In another thread Inspector said he mushroom hunts. 

I think we're so detached from the food chain that some people might see foraging as weird or outdated, but I'm wondering what all you guys forage for? 

In Texas it's all about the pecans. End of October till the end of November you'll see a ton of people int heir yards (and in other's yards) picking them up by the sackful. 

What do you have in your area?


----------



## Chris (Oct 2, 2013)

We have fruit, citrus and avocado around here. Other than that I forage for wild animals I can eat.


----------



## oldognewtrick (Oct 2, 2013)

Wild turkeys, deer, pheasant, chucker, dove to name a few...with the occasional trout and catfish.


----------



## havasu (Oct 4, 2013)

In my area, many forage for tossed beer cans and water bottles on the side of the road. Pretty sad IMHO.


----------



## nealtw (Oct 4, 2013)

Up here we pay a deposit on bottles and cans so we can return them for cash, but we also have recycling with the garbage, so people forage thru the recycle bags on garbage day.
I do all my hunting and foraging at the supermarket.


----------



## oldognewtrick (Oct 4, 2013)

nealtw said:


> I do all my hunting and foraging at the supermarket.



Man, I'm sorry Neal...


----------



## nealtw (Oct 4, 2013)

oldognewtrick said:


> Man, I'm sorry Neal...


 
Don't be sorry, it is by choice. I would much sooner build something.


----------



## Chris (Oct 5, 2013)

Today I am foraging for a place to sleep off my hangover. Should have never scheduled the guys to work today.


----------



## Admin (Oct 7, 2013)

nealtw said:


> Up here we pay a deposit on bottles and cans so we can return them for cash, but we also have recycling with the garbage, so people forage thru the recycle bags on garbage day.
> I do all my hunting and foraging at the supermarket.

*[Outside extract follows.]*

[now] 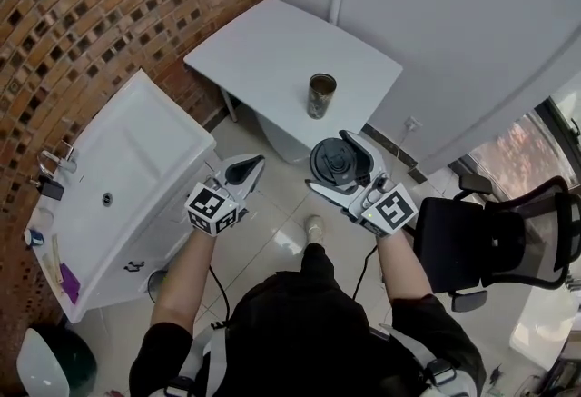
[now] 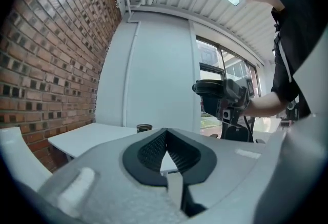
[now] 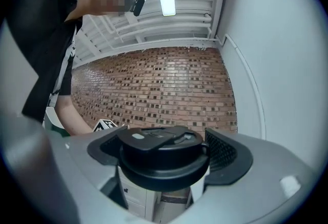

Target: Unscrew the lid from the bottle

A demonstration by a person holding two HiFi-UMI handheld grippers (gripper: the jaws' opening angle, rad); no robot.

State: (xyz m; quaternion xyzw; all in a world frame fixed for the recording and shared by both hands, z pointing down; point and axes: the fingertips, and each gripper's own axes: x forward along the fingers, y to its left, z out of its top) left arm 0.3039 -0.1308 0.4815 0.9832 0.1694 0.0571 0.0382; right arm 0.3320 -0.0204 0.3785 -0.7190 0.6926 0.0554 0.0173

We had an issue with that when I was a kid. The police would out issuing tickets.

My friend and I woke up early on recycling day to do this. When other's caught on is when the issue started.


----------



## Admin (Oct 23, 2013)

Pecans will be starting to drop soon. Can't wait.


----------



## Admin (Nov 11, 2013)

And now they're dropping! It's so awesome to be able to find yard snacks at no cost. 

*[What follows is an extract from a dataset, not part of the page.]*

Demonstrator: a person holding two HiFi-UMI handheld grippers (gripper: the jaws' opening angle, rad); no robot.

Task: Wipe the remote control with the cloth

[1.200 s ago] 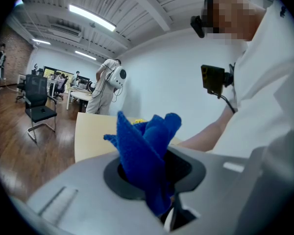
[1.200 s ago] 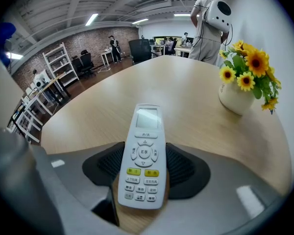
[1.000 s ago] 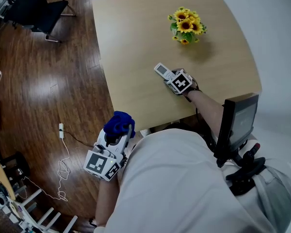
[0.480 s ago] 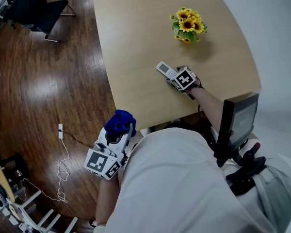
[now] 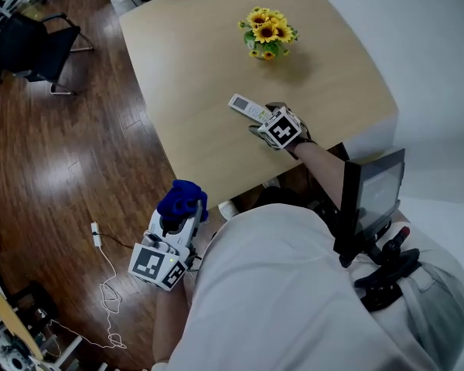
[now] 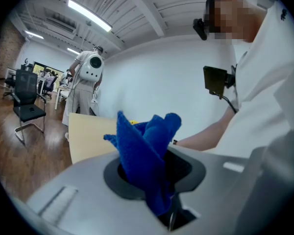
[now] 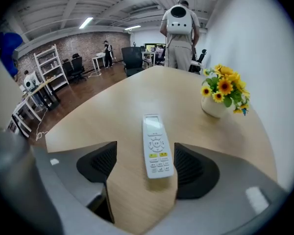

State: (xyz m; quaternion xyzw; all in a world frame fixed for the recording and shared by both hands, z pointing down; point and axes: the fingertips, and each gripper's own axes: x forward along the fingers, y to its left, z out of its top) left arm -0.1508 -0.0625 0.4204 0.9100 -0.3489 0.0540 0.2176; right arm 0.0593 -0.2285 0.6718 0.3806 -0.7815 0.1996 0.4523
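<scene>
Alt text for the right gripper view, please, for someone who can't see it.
A white remote control lies flat on a wooden table between the right gripper's open fingers, which have just been opening and do not grip it. A pot of sunflowers stands beyond, at right.

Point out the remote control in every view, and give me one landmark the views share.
Head view: the remote control lies on the wooden table, just up-left of the right tool.
Left gripper view: not in it; the blue cloth fills the middle.
Right gripper view: the remote control lies at centre, between that tool's jaws, which have just been opening.
Shared landmark: the wooden table, in all three.
</scene>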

I'm going to try and make Amaretto Pecans this year. I need a ton so I'm staring the pick up soon.


----------



## oldognewtrick (Nov 11, 2013)

What are ameratto pecans you speak of?


----------



## nealtw (Nov 12, 2013)

oldognewtrick said:


> What are ameratto pecans you speak of?


 http://www.yummly.com/recipes/chocolate-amaretto-pecans


----------



## Admin (Nov 12, 2013)

oldognewtrick said:


> What are ameratto pecans you speak of?



Candied pecans, except made with amaretto liqueur.


----------